Kanker paru-paru sendiri merupakan salah satu jenis kanker yang berbahaya. Jika tak segera ditangani bisa memicu komplikasi dan berujung kematian. Penyebabnya sangat beragam mulai dari kebiasaan buruk, merokok, alkohol hingga lingkungan tak sehat di sekitar yang banyak mengandung zat berbahaya.
2. Kanker Kulit (Melanoma)
Gejala penyakit akibat bau badan juga bisa karena kanker kulit atau melanoma. Penderita umumnya akan mencium bau tajam yang menyerupai bensin pada kulitnya. Kondisi ini disebabkan oleh senyawa kimia phthalate, butanal, indol, dan dimethylsulfone. Aroma tubuh penderita melanoma cukup menyengat karena kanker berada di bagian terluar dari tubuh atau permukaan kulit.
Untuk mendeteksi kanker ini, dapat menggunakan alat sensor gas array. Perangkat tersebut bisa menganalisis zat kimia yang mudah menguap dari dalam tabung spesimen jaringan. Cara ini bisa menentukan apakah sampel yang diambil itu positif mengandung kanker atau tidak.
Melanoma termasuk jarang terjadi di Indonesia namun tergolong penyakit serius.
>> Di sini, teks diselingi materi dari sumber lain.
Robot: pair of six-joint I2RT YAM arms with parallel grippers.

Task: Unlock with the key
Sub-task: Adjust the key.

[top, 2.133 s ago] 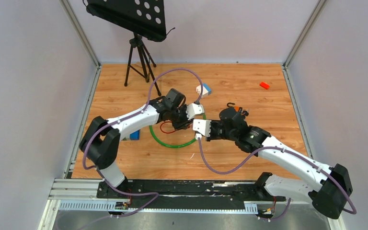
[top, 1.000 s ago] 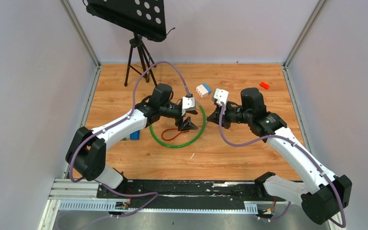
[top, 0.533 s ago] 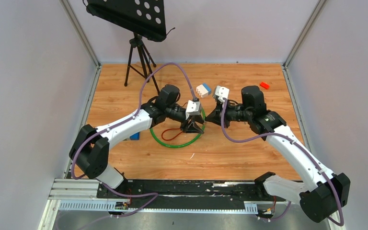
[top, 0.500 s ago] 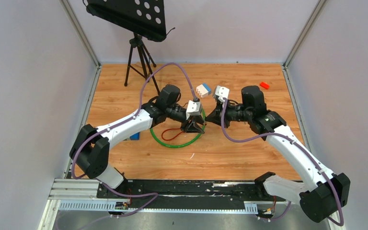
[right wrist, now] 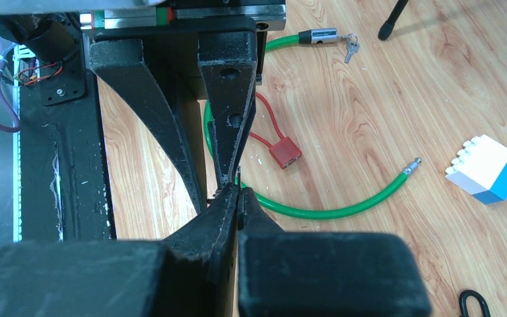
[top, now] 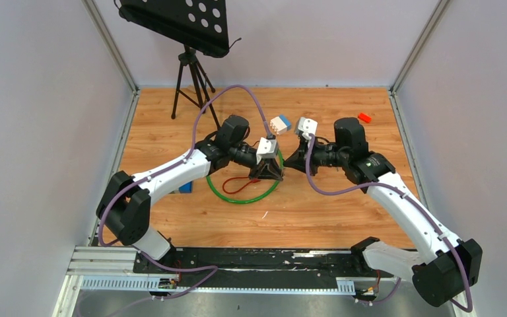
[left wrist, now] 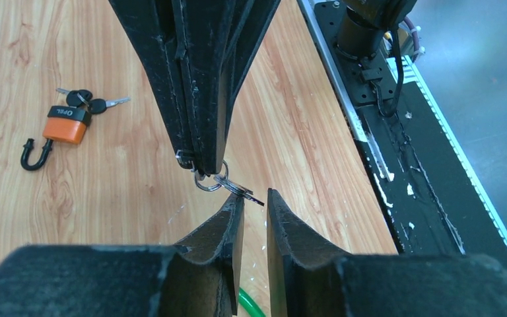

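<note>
Both jaws meet at keys (left wrist: pixel 236 188) (walls (top: pixel 39 132) well off either side).

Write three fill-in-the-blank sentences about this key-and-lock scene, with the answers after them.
1. The right gripper is ____ on the key ring.
2. The padlock lying on the table has an ____ body.
3. The cable lock is ____ in colour.
Missing words: shut; orange; green.
</note>
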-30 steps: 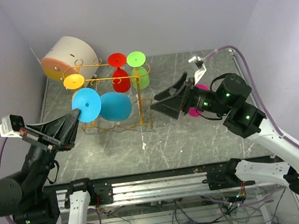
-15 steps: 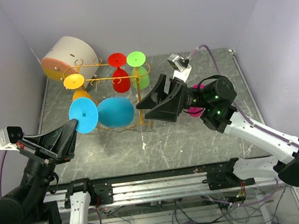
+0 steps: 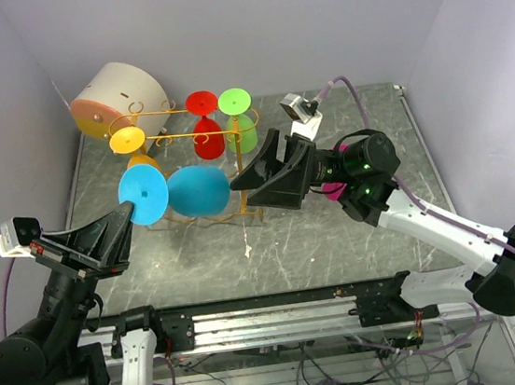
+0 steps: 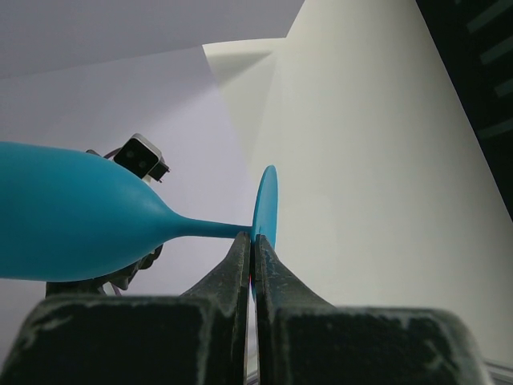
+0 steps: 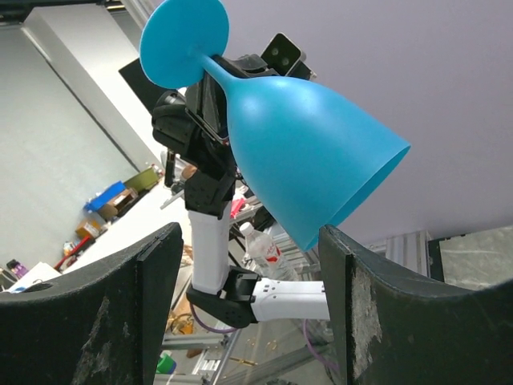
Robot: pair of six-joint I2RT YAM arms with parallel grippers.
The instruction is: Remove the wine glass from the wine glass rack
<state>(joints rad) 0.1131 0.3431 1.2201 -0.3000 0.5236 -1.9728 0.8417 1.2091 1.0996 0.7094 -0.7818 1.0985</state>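
Note:
A blue wine glass [image 3: 197,190] hangs on its side in front of the gold wire wine glass rack [image 3: 236,162], foot to the left. My left gripper [image 3: 129,213] is shut on the edge of its round foot [image 4: 265,207], with the stem and bowl [image 4: 72,212] reaching left in the left wrist view. My right gripper [image 3: 236,188] stands open at the bowl's mouth. In the right wrist view the blue bowl [image 5: 304,144] sits just beyond my right gripper [image 5: 248,241], its rim close to the right finger [image 5: 353,273].
Red [image 3: 205,124], green [image 3: 237,120] and orange [image 3: 129,141] glasses hang upside down on the rack. A white-and-orange drum [image 3: 119,97] lies at the back left. A pink glass [image 3: 337,190] shows behind the right arm. Walls close in on both sides.
My right arm has swung left, bringing its open fingers up to the blue bowl. My left gripper has drawn the blue glass slightly left and toward the near edge.

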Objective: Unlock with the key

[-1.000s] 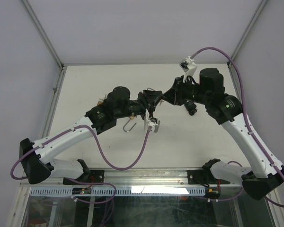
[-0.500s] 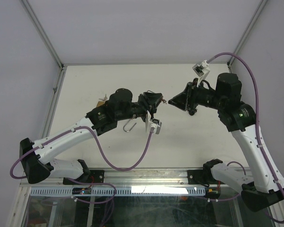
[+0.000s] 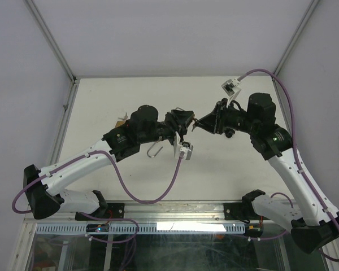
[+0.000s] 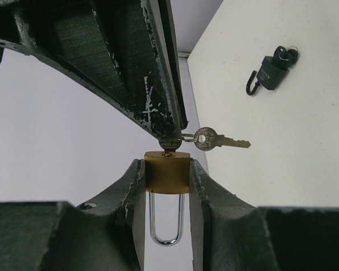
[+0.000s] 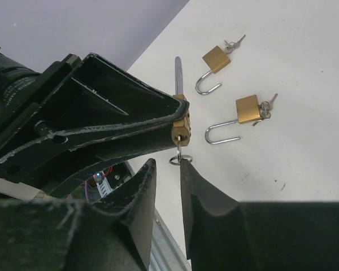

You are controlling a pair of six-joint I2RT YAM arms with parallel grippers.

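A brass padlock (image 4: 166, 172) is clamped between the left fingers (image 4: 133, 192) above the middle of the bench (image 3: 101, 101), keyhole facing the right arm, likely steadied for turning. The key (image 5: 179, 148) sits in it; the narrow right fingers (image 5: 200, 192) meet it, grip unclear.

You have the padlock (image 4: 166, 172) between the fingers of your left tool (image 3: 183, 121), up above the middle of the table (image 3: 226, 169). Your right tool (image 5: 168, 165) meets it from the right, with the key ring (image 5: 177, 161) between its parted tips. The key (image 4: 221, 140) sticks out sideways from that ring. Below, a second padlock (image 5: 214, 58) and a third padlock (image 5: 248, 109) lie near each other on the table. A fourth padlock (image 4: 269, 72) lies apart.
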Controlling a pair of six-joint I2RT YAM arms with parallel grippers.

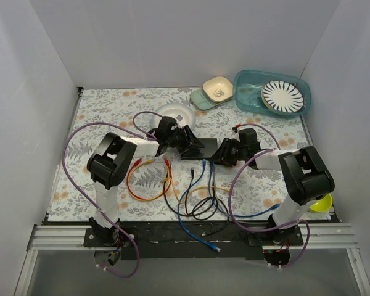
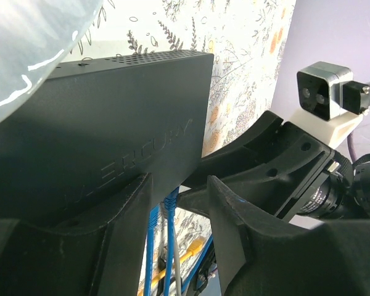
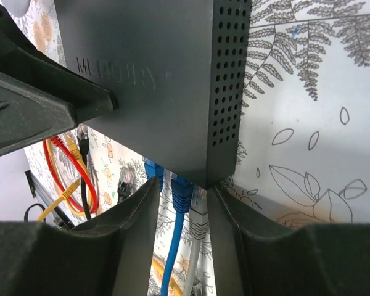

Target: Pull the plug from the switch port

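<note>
The switch (image 1: 200,148) is a flat matte-black box in the middle of the table, and it fills the left wrist view (image 2: 111,123) and the right wrist view (image 3: 148,68). A blue plug (image 3: 182,191) and a grey plug (image 3: 199,213) sit in its port edge, with another blue plug further left. My right gripper (image 3: 184,185) is open, with its fingers either side of these two plugs, the right finger against the grey one. My left gripper (image 2: 179,185) is open at the switch's left end (image 1: 185,140), one finger (image 3: 49,105) lying on the top face.
Loose orange (image 1: 149,182), red, black and blue (image 1: 197,228) cables lie in front of the switch. A white plate (image 1: 176,113) lies just behind it. A teal bin (image 1: 243,92) with a striped plate and two small dishes (image 1: 217,89) stand at the back right. A yellow-green bowl (image 1: 320,203) lies by the right arm.
</note>
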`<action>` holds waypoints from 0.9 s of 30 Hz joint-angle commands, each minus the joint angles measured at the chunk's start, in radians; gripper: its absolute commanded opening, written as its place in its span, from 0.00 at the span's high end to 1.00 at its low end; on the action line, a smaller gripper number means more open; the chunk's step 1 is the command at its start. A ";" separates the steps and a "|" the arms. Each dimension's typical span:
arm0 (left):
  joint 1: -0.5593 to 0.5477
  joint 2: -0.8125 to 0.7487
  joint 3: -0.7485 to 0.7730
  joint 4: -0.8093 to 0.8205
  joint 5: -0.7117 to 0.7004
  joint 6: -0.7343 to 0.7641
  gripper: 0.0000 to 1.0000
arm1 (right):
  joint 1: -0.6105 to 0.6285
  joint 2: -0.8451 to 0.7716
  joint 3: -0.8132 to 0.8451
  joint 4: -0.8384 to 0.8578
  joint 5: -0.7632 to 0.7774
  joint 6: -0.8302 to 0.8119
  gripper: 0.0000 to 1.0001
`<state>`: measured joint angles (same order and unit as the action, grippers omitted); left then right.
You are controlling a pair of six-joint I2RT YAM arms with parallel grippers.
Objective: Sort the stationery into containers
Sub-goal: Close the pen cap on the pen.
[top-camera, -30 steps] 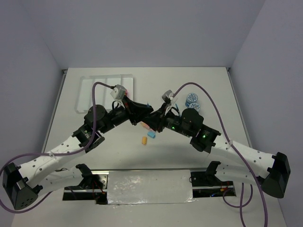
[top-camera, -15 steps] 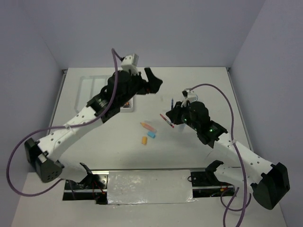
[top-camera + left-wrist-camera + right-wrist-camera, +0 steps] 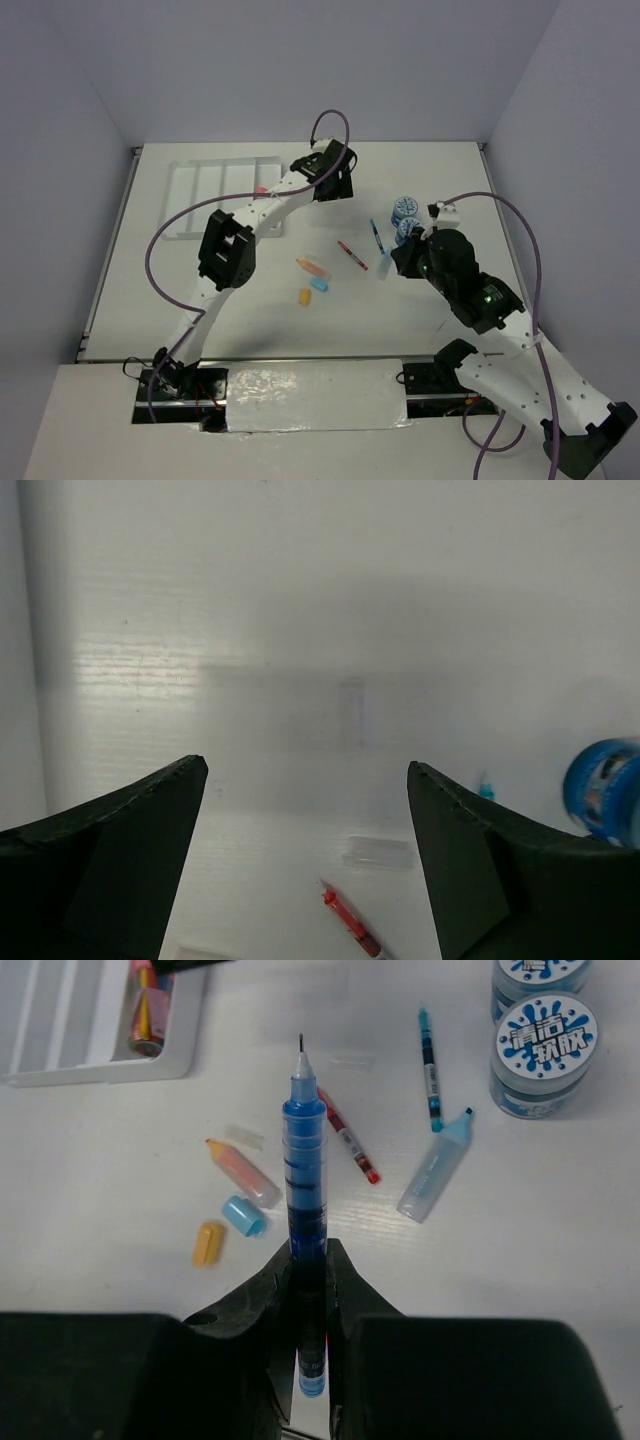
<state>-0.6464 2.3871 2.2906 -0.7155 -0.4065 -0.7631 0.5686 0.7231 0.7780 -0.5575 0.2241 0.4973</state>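
My right hand [image 3: 308, 1260] is pinching a blue pen [image 3: 303, 1160] near its back end. The barrel runs straight out between the fingers, and the fine tip points to the far side, above the surface [image 3: 480, 1280]. The pen is light and stiff with a smooth, hard barrel, so I judge it more likely to slide or pivot in the pinch than to bend. Holding it this far back leaves a long free end, and a hold nearer the middle would be steadier. The tip looks delicate and is best kept off hard edges.

My left hand [image 3: 306, 768] is spread wide and holds nothing, hovering over the far part of the surface just right of the white tray [image 3: 200, 190]. The tray sits at the far left, and its rightmost slot has something orange and red in it.

The red pen [image 3: 350, 1145] and thin blue pen [image 3: 430, 1070] will roll, so I would take each across the middle of the barrel. The orange eraser [image 3: 207, 1243] and light-blue eraser [image 3: 243, 1215] look soft and grippy but small. The pale blue tube [image 3: 432, 1175] lies near the two round tubs [image 3: 545, 1055] at the far right, and those tubs need a fully spread hand
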 commanded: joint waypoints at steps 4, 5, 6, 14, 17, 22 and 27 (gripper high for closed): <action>-0.006 0.003 0.033 0.160 0.040 0.042 0.06 | -0.004 -0.042 -0.013 -0.033 -0.135 -0.014 1.00; -0.009 0.039 0.050 0.156 0.037 0.044 0.07 | -0.004 -0.056 -0.028 -0.022 -0.152 -0.013 1.00; -0.010 0.055 0.073 0.153 0.034 0.041 0.07 | -0.001 -0.066 -0.034 -0.018 -0.167 -0.011 1.00; -0.035 0.130 0.053 0.211 -0.052 0.022 0.11 | -0.003 -0.154 -0.028 -0.030 -0.218 -0.016 1.00; -0.038 0.164 0.067 0.254 -0.017 0.047 0.12 | -0.003 -0.191 -0.025 -0.039 -0.256 -0.013 1.00; -0.047 0.208 0.104 0.225 -0.040 0.059 0.19 | -0.001 -0.260 -0.033 -0.036 -0.299 0.007 1.00; -0.059 0.215 0.084 0.200 -0.098 0.062 0.26 | 0.001 -0.278 -0.026 -0.047 -0.313 0.000 1.00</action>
<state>-0.6971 2.6045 2.3508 -0.5289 -0.4477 -0.7151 0.5686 0.4496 0.7265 -0.5999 -0.0639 0.5011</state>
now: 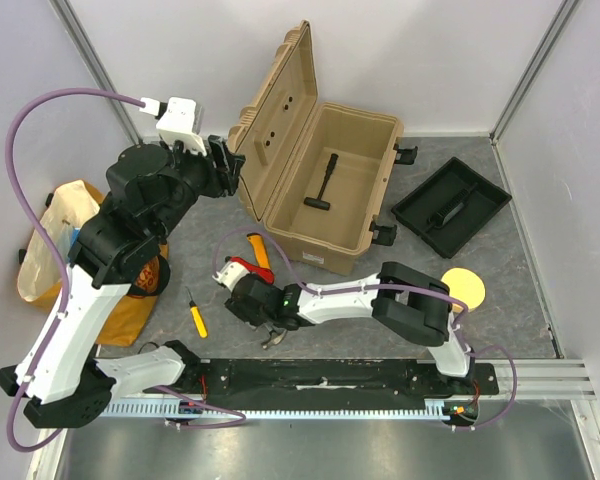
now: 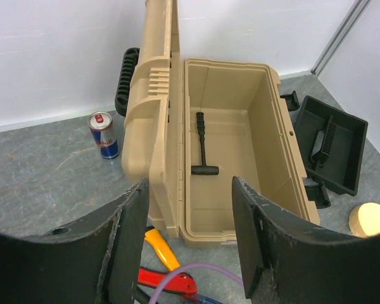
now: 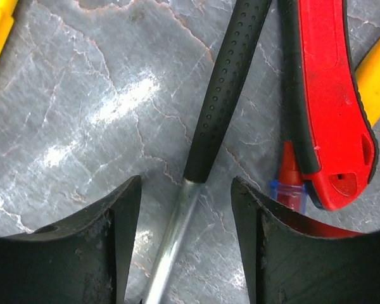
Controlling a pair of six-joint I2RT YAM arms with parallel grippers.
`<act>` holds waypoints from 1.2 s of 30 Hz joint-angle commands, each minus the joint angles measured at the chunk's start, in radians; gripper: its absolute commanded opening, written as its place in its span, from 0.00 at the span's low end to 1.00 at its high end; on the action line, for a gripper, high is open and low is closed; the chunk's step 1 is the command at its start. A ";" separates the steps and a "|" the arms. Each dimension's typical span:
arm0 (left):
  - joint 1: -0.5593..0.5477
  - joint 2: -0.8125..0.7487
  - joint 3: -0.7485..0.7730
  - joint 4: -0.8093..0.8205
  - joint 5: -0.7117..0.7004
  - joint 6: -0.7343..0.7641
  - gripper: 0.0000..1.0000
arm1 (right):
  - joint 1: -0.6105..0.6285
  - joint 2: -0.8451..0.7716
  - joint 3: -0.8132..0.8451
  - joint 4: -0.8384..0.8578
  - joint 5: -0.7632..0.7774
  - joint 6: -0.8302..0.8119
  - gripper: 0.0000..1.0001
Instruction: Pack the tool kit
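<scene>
The tan toolbox [image 1: 365, 215] stands open with its lid [image 1: 275, 110] upright, and a black hammer [image 1: 325, 184] lies on its floor. My left gripper [image 1: 225, 165] hovers open by the lid's left side, looking down into the toolbox [image 2: 266, 120] with nothing between its fingers [image 2: 130, 240]. My right gripper [image 3: 187, 240] is low over the table, open. It straddles the bare metal shaft of a tool with a black dimpled grip [image 3: 225, 95]. The red knife [image 3: 326, 95] lies just right of it. A yellow screwdriver [image 1: 196, 315] lies further left.
The black inner tray [image 1: 450, 205] sits on the table right of the box, with the round yellow sponge disc [image 1: 464, 288] in front of it. A yellow-orange cloth bag [image 1: 70, 250] lies at the left. A drink can [image 2: 105, 134] stands behind the lid. An orange-handled tool [image 1: 260, 250] lies beside the knife.
</scene>
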 commanded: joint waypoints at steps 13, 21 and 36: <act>-0.004 -0.006 0.010 0.011 -0.033 -0.017 0.61 | -0.075 0.071 0.061 0.006 -0.034 0.064 0.00; -0.003 0.003 0.011 0.012 -0.039 -0.014 0.61 | -0.059 -0.051 0.023 0.047 -0.009 -0.015 0.00; -0.003 -0.012 0.017 0.015 -0.102 -0.037 0.61 | -0.013 -0.439 -0.172 0.217 0.207 -0.013 0.00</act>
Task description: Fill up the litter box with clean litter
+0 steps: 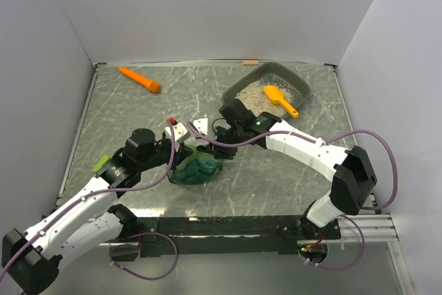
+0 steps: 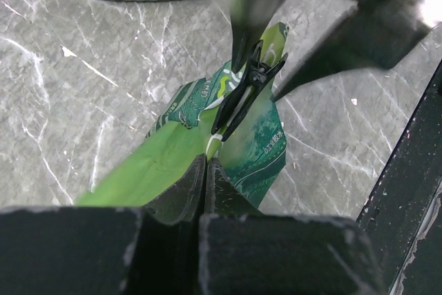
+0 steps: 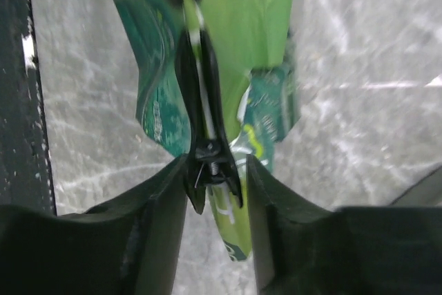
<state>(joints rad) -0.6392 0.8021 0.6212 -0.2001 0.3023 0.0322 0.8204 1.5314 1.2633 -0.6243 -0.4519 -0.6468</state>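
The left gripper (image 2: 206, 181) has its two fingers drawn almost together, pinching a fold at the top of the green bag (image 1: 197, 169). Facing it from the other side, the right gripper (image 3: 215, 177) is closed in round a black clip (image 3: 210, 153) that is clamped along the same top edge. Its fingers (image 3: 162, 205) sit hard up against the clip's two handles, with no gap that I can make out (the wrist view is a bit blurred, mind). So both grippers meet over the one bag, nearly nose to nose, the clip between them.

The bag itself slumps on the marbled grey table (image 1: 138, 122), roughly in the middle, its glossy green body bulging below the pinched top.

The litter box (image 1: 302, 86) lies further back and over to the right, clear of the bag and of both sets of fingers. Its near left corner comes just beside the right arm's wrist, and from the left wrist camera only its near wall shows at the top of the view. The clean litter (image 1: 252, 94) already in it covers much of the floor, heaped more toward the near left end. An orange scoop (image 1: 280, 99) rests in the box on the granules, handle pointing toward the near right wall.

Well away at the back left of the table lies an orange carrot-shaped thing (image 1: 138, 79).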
Jika tak segera diatasi, akan menyebar ke organ lain tubuh dan merusak metabolisme secara keseluruhan. Faktor penyebabnya ialah memiliki banyak tahi lalat, kulit mudah terbakar, dan pucat, hingga faktor keturunan.
Sebagai penyakit kronis yang berbahaya, kanker paru-paru dan melanoma tentu harus diatasi dengan bantuan medis. Cara penanganannya tergantung jenis kanker, kondisi, dan usia pasien. Tindakan umum yang diambil dokter biasanya melakukan operasi agar tak menyebar, perawatan intensif, vaksinasi, dan terapi.
Disamping itu, Minasan juga harus menerapkan pola hidup sehat. Mulai dari menjaga kebersihan diri, lingkungan hingga memperhatikan asupan nutrisi yang masuk ke tubuh. Atasi gejala penyakit akibat bau badan seperti kanker dengan menghindari rokok, alkohol, makanan instan, udara tercemar, radiasi sinar UV dan sebagainya.
Selain dua penyakit kanker di atas, ada studi yang menyebutkan bahwa bau badan juga bisa dipicu oleh kanker payudara. Namun hasil penelitian tersebut masih dini dan diperlukan studi lanjutan yang lebih kompleks. Ini untuk menguji validitas bahwa ada keterkaitan antara kanker payudara dengan bau badan penderitanya.